**Problem statement**
Restate the data below word for word, keeping each line intact.

**Data provided**

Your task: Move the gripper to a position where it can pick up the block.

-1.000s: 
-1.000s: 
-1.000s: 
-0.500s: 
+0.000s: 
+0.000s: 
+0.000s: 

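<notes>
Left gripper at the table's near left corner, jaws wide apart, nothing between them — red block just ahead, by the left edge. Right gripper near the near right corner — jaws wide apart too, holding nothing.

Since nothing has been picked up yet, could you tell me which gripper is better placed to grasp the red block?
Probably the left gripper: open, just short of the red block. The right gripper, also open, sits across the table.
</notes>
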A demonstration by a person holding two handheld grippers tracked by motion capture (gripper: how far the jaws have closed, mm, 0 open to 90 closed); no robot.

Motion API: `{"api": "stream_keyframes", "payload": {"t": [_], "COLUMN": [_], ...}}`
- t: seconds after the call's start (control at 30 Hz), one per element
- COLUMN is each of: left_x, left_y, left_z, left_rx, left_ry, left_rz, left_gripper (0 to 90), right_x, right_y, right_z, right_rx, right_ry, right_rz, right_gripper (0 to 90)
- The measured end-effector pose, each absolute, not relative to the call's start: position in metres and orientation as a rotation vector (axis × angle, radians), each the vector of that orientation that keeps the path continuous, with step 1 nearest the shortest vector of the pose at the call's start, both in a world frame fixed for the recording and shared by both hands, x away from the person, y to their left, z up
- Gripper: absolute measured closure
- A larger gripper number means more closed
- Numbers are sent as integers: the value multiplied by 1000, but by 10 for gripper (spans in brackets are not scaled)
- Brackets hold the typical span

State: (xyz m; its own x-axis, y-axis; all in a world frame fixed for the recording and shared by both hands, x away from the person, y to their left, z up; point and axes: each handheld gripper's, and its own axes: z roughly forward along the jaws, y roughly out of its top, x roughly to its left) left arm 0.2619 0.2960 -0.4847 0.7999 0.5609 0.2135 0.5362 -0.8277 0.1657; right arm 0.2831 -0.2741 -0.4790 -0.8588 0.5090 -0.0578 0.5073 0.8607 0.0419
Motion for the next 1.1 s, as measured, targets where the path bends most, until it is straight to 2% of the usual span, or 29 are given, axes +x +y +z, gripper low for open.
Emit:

**Task response**
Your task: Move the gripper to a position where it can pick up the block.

-1.000s: 
-1.000s: 
-1.000s: 
-0.500s: 
+0.000s: 
+0.000s: 
+0.000s: 

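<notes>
Left gripper at the table's near left corner, jaws wide apart, nothing between them — red block just ahead, by the left edge. Right gripper near the near right corner — jaws wide apart too, holding nothing.

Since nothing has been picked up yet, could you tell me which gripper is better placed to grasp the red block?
Probably the left gripper: open, just short of the red block. The right gripper, also open, sits across the table.
</notes>
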A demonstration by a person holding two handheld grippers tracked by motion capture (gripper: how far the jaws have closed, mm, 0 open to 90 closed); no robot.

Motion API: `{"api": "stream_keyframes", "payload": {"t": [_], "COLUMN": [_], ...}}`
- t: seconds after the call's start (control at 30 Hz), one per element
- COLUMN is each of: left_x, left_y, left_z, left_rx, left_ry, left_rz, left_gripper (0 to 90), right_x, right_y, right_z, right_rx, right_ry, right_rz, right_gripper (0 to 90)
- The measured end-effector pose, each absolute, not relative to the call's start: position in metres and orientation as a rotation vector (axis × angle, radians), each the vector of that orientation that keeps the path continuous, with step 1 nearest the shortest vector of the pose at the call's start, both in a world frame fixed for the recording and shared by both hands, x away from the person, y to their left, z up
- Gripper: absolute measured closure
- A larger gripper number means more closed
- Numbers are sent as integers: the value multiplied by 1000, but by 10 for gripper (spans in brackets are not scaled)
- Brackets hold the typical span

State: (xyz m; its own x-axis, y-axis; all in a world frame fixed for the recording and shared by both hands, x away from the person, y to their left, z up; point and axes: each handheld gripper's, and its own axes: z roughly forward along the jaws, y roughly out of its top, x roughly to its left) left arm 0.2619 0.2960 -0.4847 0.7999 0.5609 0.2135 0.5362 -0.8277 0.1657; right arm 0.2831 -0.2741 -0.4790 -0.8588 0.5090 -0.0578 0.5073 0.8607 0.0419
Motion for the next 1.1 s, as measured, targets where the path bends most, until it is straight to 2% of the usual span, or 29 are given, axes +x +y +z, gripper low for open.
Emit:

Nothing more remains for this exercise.